Sırtımıza attığımız kilimi serebilecek bir yer bulma umuduyla yollara düştüğümüz akşam saatlerimizin biricik uğrağıdır Millet Bahçesi.
Mazallah zelzele esnasında toplanma merkezidir aynı zamanda.
Fakat zelzeleye ne hacet? Birkaç ay nefes aldığımız coğrafyamızda sanki her gün zelzele olmuş gibi toplandığımız bir yerdir Millet Bahçesi.
Bunlarla sınırlı değil ama Millet Bahçesi'nin hikmetleri!

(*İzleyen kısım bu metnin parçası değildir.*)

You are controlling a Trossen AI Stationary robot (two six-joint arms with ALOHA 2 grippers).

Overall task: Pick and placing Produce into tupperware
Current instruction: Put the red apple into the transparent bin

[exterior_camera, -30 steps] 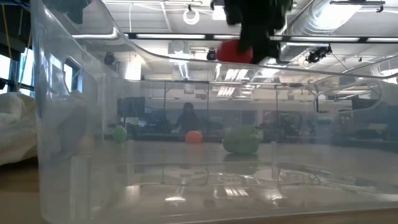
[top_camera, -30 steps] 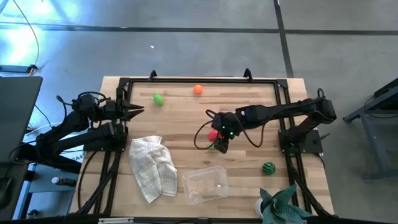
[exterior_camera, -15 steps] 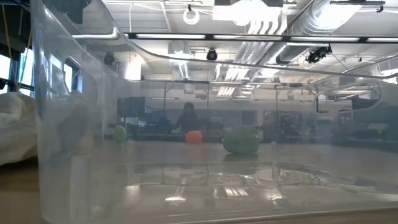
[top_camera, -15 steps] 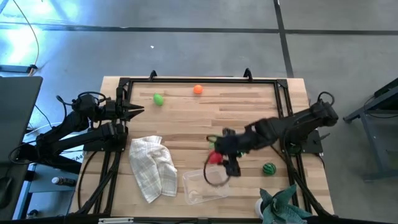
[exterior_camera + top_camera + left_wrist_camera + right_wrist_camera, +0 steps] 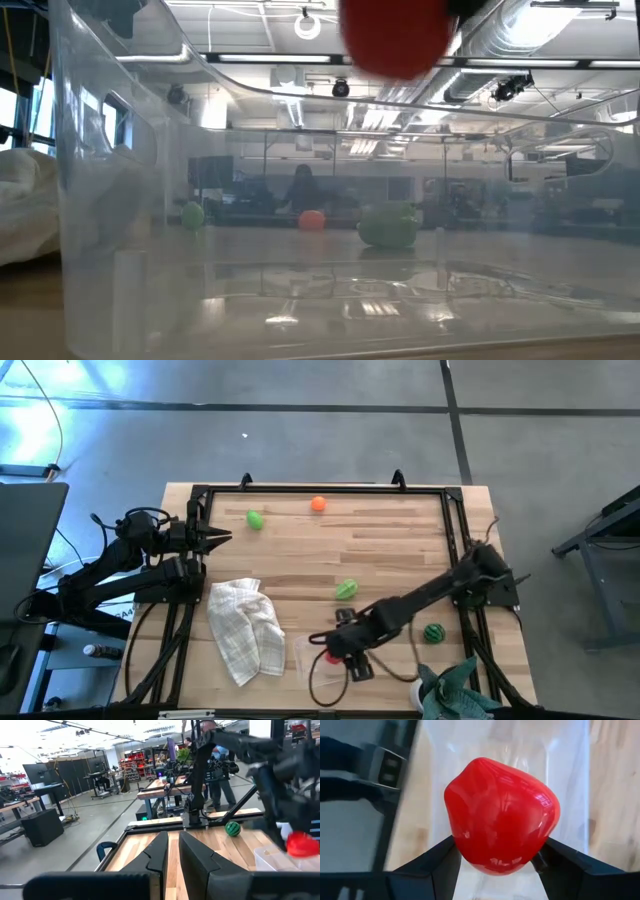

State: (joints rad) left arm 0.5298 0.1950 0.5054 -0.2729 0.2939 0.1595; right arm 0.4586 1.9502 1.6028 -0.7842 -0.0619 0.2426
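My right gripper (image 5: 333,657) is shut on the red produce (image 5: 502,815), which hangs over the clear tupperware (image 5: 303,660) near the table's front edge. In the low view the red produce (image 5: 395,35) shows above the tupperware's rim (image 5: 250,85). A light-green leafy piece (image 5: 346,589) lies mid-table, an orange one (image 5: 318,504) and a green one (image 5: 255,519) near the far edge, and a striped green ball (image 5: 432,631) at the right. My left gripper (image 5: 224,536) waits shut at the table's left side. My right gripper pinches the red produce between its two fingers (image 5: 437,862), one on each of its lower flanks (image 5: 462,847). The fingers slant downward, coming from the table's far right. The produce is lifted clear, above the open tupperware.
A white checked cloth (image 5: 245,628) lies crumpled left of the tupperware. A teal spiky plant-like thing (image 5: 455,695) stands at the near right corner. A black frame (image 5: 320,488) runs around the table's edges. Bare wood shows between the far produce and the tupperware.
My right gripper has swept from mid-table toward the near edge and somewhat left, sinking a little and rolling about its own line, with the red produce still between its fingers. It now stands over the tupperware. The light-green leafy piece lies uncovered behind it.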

En uzun voltamızın başladığı yer; en afili fotoğraflarımızı ardı ardına çekerek paylaştığımız ve cümle cihanı bu fotoğraflarla bezdirdiğimiz mekân.
Arayıp da ulaşamadığımız birini "Olsa olsa millet bahçesinde çekirdek çıtlıyordur" dediğimiz yegâne varış noktamız.
Bitti mi?
Elbette bitmedi.
Aylardır görmediğimiz ve görmeyi de pek ummadığımız birileriyle karşılaşma ihtimalinin yüzde 99 olduğu zaruri yürüyüş yolumuz...
Dünya siyasetini ve memleket ekonomisini termos çay eşliğinde masaya değil de çimlere yatırdığımız stratejik alanımız…
İki adımlık yolu arabamızla gelip daha sonra oturup akaryakıt fiyatlarından yakındığımız münhasır ekonomik bölgemiz…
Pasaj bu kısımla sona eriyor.